* Your objective *
Copy the listing as it is written, and leave each picture out.

* Extracted records *
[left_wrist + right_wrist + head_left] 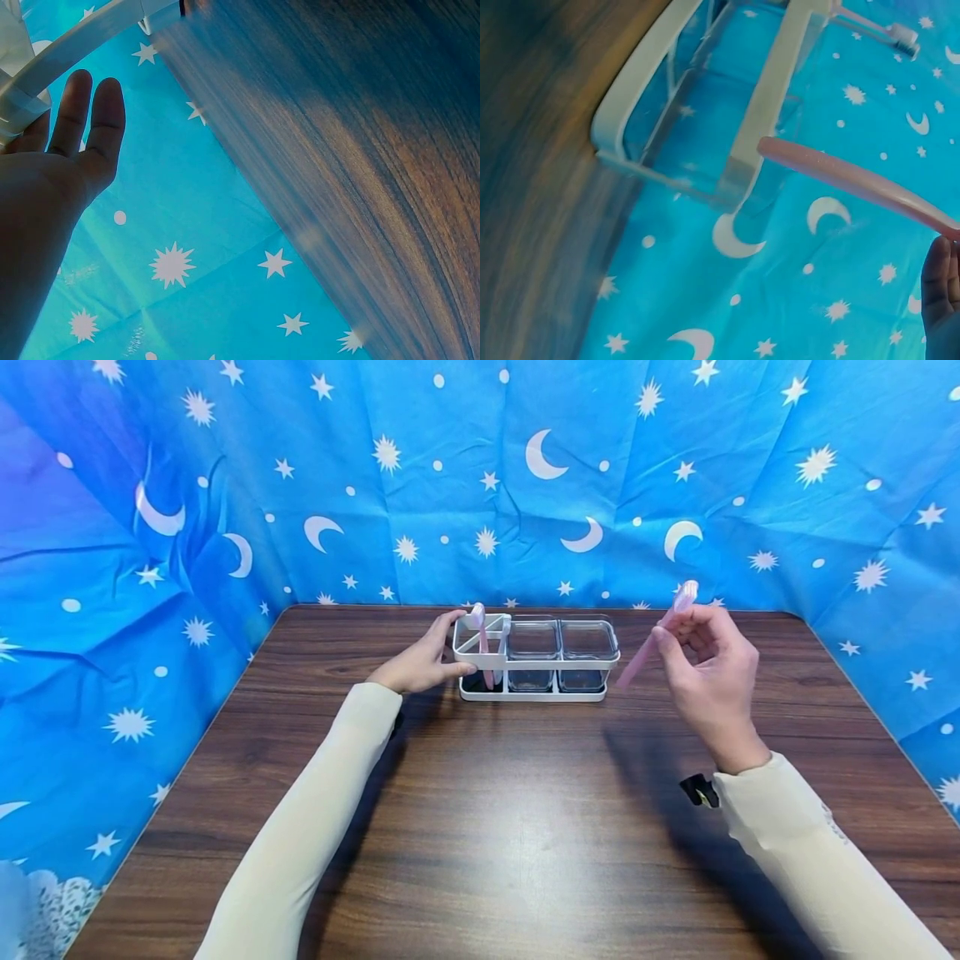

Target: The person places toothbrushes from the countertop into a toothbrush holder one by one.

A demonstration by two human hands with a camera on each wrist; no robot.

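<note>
A white toothbrush holder with two clear cups stands upright at the back of the table. My left hand grips its left end, thumb at the front and fingers round the side; in the left wrist view those fingers reach up to the white frame. One pink toothbrush stands bristles up in the divided left compartment. To the right of the holder, my right hand pinches a second pink toothbrush near its head, raised and tilted, handle end pointing down toward the holder's right end.
The brown wooden table stretches in front of the holder. A blue cloth with white stars and moons hangs behind and along the sides. A small black device sits at my right wrist.
</note>
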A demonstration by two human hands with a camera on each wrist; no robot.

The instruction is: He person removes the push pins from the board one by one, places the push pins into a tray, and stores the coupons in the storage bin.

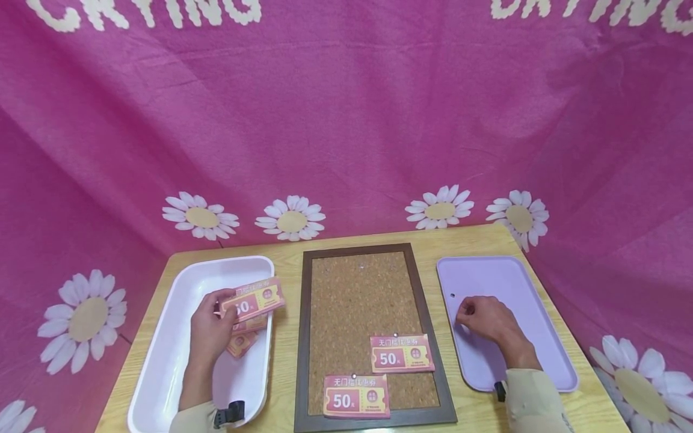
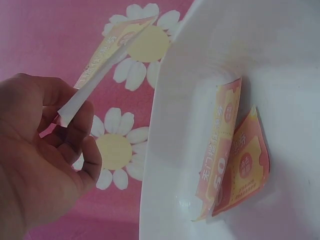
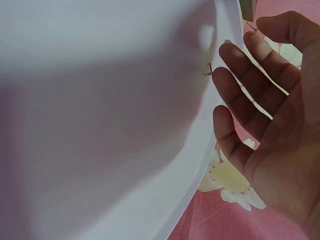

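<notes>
My left hand pinches a pink and yellow paper coupon marked 50 over the white tray. In the left wrist view that coupon is seen nearly edge-on between thumb and fingers. More coupons lie in the tray below. Over the purple tray, my right hand pinches a small thumbtack between thumb and index finger, the other fingers loosely bent. Another thumbtack sits in the purple tray close to the fingertips.
Between the trays lies a brown-framed cork board. Two coupons are tacked on it, one at the right and a lower one overlapping the bottom frame. A pink curtain with daisies hangs behind the wooden table.
</notes>
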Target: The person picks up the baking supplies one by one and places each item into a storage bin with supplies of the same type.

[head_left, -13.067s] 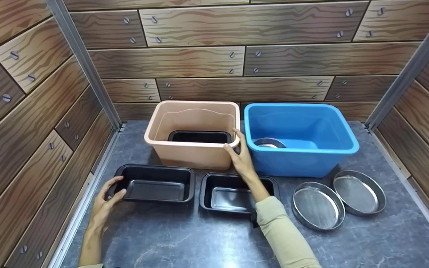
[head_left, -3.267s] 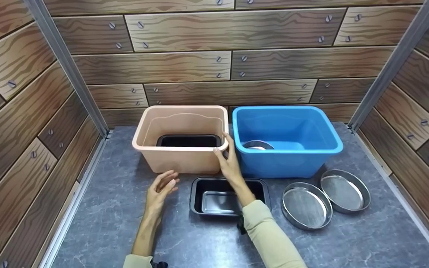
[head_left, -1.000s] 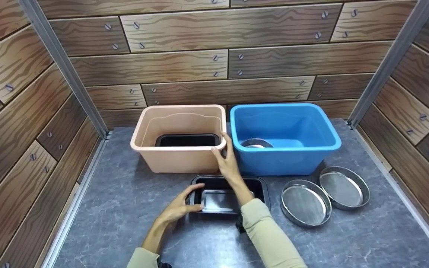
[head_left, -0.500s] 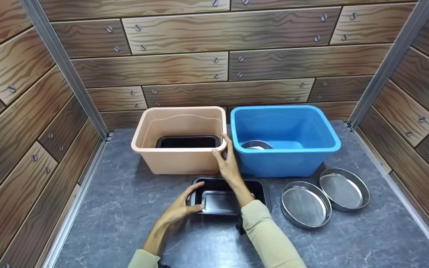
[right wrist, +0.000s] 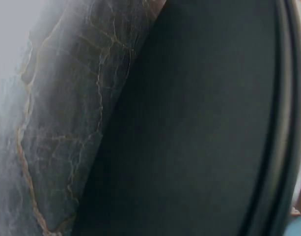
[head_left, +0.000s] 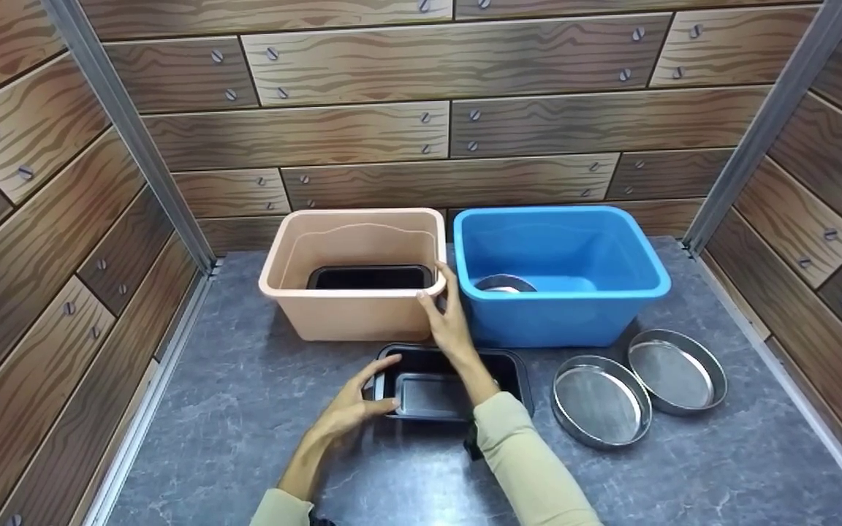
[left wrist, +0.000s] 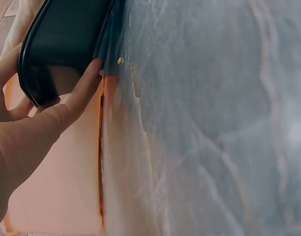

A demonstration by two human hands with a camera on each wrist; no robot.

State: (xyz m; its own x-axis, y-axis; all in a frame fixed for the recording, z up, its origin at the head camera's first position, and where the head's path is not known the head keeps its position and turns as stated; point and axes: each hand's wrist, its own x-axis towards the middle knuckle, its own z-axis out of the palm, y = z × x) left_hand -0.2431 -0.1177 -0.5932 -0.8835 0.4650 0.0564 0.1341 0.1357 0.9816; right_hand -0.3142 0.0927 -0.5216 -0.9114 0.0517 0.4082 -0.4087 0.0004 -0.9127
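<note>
A black rectangular loaf pan [head_left: 432, 394] sits in front of the bins. My left hand [head_left: 348, 405] grips its left end, thumb and fingers on either side; the left wrist view shows the fingers around the pan's dark end [left wrist: 67, 39]. My right hand [head_left: 453, 329] holds the front right corner of the peach bin [head_left: 355, 315], its forearm crossing over the loaf pan. Inside that bin lies black bakeware [head_left: 370, 277], partly hidden by the front wall. The right wrist view is filled by the loaf pan's dark side [right wrist: 189, 123], and the right hand is out of it.
A blue bin [head_left: 567, 321] stands right of the peach one, with a round metal pan [head_left: 505, 282] inside. Two round metal pans [head_left: 600, 402] rest on the grey marbled table [head_left: 216, 438] at the right. Wood-patterned walls [head_left: 362, 131] enclose three sides.
The second loaf pan, at the left under my left hand 13 seconds ago, is gone from the table. My left hand has since moved right onto the remaining pan. The right hand stays on the bin.
</note>
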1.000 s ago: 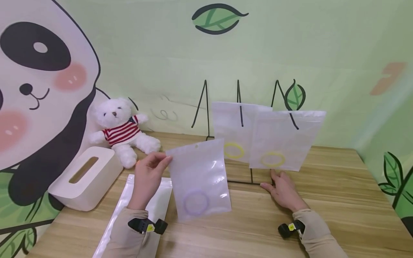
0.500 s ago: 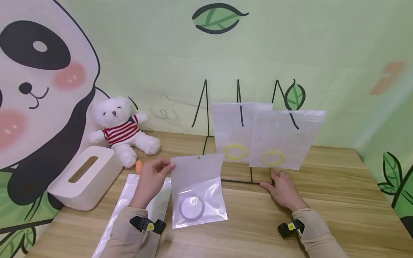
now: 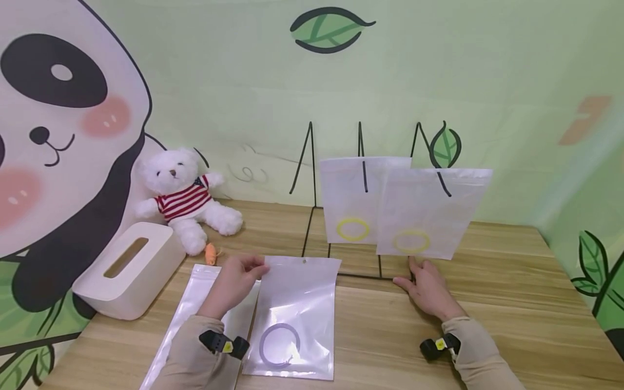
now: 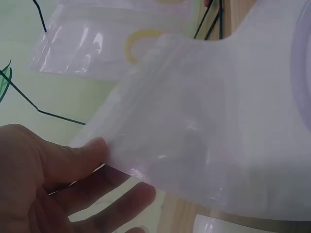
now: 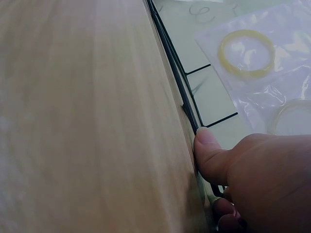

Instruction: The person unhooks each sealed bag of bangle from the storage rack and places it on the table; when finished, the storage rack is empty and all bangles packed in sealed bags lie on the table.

* Output of the task *
[left_wrist + right_wrist + head_left] 

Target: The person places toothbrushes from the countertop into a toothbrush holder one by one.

A demonstration by two human hands with a camera on each wrist; no robot.

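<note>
A white toothbrush holder with two clear cups stands upright at the back of the table. My left hand grips its left end, thumb at the front and fingers round the side; in the left wrist view those fingers reach up to the white frame. One pink toothbrush stands bristles up in the divided left compartment. To the right of the holder, my right hand pinches a second pink toothbrush near its head, raised and tilted, handle end pointing down toward the holder's right end.
The brown wooden table stretches in front of the holder. A blue cloth with white stars and moons hangs behind and along the sides. A small black device sits at my right wrist.
</note>
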A demonstration by two human hands with a camera on each wrist; no robot.

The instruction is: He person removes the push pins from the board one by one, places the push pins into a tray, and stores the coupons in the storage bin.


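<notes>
My left hand pinches a pink and yellow paper coupon marked 50 over the white tray. In the left wrist view that coupon is seen nearly edge-on between thumb and fingers. More coupons lie in the tray below. Over the purple tray, my right hand pinches a small thumbtack between thumb and index finger, the other fingers loosely bent. Another thumbtack sits in the purple tray close to the fingertips.
Between the trays lies a brown-framed cork board. Two coupons are tacked on it, one at the right and a lower one overlapping the bottom frame. A pink curtain with daisies hangs behind the wooden table.
</notes>
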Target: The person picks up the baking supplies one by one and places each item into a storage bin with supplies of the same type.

[head_left, -13.067s] 
[head_left, -3.267s] 
[head_left, -1.000s] 
[head_left, -0.500s] 
[right wrist, +0.000s] 
[head_left, +0.000s] 
[left wrist, +0.000s] 

A demonstration by two human hands with a camera on each wrist; no robot.

State: (xyz m; its own x-axis, y-axis; all in a frame fixed for the recording, z up, its origin at the head camera's first position, and where the head's path is not known the head keeps its position and turns as stated; point and axes: each hand's wrist, its own x-axis towards the middle knuckle, its own z-axis out of the palm, y = z × x) left_hand -0.2431 -0.1177 -0.5932 -0.8835 0.4650 0.0564 0.1341 0.1357 0.9816; right_hand -0.3142 0.0927 -0.5216 -0.9114 0.0517 0.4082 -0.4087 0.0004 -0.9127
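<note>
A black rectangular loaf pan [head_left: 432, 394] sits in front of the bins. My left hand [head_left: 348, 405] grips its left end, thumb and fingers on either side; the left wrist view shows the fingers around the pan's dark end [left wrist: 67, 39]. My right hand [head_left: 453, 329] holds the front right corner of the peach bin [head_left: 355, 315], its forearm crossing over the loaf pan. Inside that bin lies black bakeware [head_left: 370, 277], partly hidden by the front wall. The right wrist view is filled by the loaf pan's dark side [right wrist: 189, 123], and the right hand is out of it.
A blue bin [head_left: 567, 321] stands right of the peach one, with a round metal pan [head_left: 505, 282] inside. Two round metal pans [head_left: 600, 402] rest on the grey marbled table [head_left: 216, 438] at the right. Wood-patterned walls [head_left: 362, 131] enclose three sides.
The second loaf pan, at the left under my left hand 13 seconds ago, is gone from the table. My left hand has since moved right onto the remaining pan. The right hand stays on the bin.
</note>
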1.000 s ago: 
0.500 s ago: 
now: 
now: 
now: 

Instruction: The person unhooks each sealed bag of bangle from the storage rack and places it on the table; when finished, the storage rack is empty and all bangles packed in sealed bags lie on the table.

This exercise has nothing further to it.